Start of Excerpted data
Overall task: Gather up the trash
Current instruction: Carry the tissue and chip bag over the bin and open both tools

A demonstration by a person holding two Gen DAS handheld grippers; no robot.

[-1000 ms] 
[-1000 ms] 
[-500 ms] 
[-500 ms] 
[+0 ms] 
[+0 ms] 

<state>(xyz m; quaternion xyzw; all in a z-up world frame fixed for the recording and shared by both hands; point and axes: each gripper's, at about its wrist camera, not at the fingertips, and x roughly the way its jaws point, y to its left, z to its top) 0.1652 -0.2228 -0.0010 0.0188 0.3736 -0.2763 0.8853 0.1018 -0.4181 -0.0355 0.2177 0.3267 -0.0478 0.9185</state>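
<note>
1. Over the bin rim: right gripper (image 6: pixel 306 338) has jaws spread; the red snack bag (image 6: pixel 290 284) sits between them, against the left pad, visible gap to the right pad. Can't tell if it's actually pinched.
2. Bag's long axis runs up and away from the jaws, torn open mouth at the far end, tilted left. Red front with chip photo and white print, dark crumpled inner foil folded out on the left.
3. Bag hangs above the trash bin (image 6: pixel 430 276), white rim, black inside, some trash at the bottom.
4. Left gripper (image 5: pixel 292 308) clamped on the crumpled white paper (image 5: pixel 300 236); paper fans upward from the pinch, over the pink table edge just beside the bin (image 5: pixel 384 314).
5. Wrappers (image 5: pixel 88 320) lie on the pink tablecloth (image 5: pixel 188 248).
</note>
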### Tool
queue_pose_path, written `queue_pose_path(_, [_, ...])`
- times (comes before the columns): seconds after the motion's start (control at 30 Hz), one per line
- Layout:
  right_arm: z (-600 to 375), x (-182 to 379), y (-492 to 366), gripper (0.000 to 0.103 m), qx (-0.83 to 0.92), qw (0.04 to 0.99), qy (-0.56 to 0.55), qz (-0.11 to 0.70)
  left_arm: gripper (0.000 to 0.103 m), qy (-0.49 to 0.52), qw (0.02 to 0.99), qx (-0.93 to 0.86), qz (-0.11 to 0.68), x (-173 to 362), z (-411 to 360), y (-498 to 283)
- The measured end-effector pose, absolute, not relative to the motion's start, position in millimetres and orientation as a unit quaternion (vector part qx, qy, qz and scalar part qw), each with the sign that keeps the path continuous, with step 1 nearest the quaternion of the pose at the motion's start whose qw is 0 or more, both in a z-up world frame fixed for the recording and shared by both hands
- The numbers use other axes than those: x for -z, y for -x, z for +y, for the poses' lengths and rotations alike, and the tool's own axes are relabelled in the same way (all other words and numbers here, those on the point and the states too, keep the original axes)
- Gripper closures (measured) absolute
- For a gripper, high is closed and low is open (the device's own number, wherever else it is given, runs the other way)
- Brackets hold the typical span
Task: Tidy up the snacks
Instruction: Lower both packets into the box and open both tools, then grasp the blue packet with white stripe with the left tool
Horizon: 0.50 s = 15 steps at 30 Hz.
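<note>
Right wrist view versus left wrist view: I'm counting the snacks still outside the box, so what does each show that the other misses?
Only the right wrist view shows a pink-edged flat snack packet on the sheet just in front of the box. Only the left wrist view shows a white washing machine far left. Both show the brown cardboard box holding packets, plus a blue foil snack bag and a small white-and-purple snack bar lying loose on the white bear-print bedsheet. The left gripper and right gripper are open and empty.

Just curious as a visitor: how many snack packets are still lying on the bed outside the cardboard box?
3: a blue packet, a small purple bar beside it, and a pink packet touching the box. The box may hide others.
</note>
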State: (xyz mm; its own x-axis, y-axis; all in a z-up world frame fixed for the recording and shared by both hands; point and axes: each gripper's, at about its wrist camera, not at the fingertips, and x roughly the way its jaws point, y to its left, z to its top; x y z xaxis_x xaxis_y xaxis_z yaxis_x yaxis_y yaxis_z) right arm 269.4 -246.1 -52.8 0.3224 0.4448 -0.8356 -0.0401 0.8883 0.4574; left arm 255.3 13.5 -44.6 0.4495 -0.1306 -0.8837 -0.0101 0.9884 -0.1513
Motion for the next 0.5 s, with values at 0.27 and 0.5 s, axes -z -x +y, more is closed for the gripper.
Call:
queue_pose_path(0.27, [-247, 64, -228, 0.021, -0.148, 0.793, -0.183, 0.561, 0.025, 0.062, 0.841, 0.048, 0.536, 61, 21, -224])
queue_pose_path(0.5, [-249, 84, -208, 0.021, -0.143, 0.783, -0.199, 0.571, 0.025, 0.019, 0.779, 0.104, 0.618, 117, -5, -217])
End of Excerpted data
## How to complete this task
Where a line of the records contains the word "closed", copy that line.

## Answer to the problem
- For a gripper, high is closed and low is open (the device's own number, wherever else it is given, runs the other way)
Motion for the next 0.5 s, with values at 0.27 and 0.5 s, axes -z -x +y, more is closed for the gripper.

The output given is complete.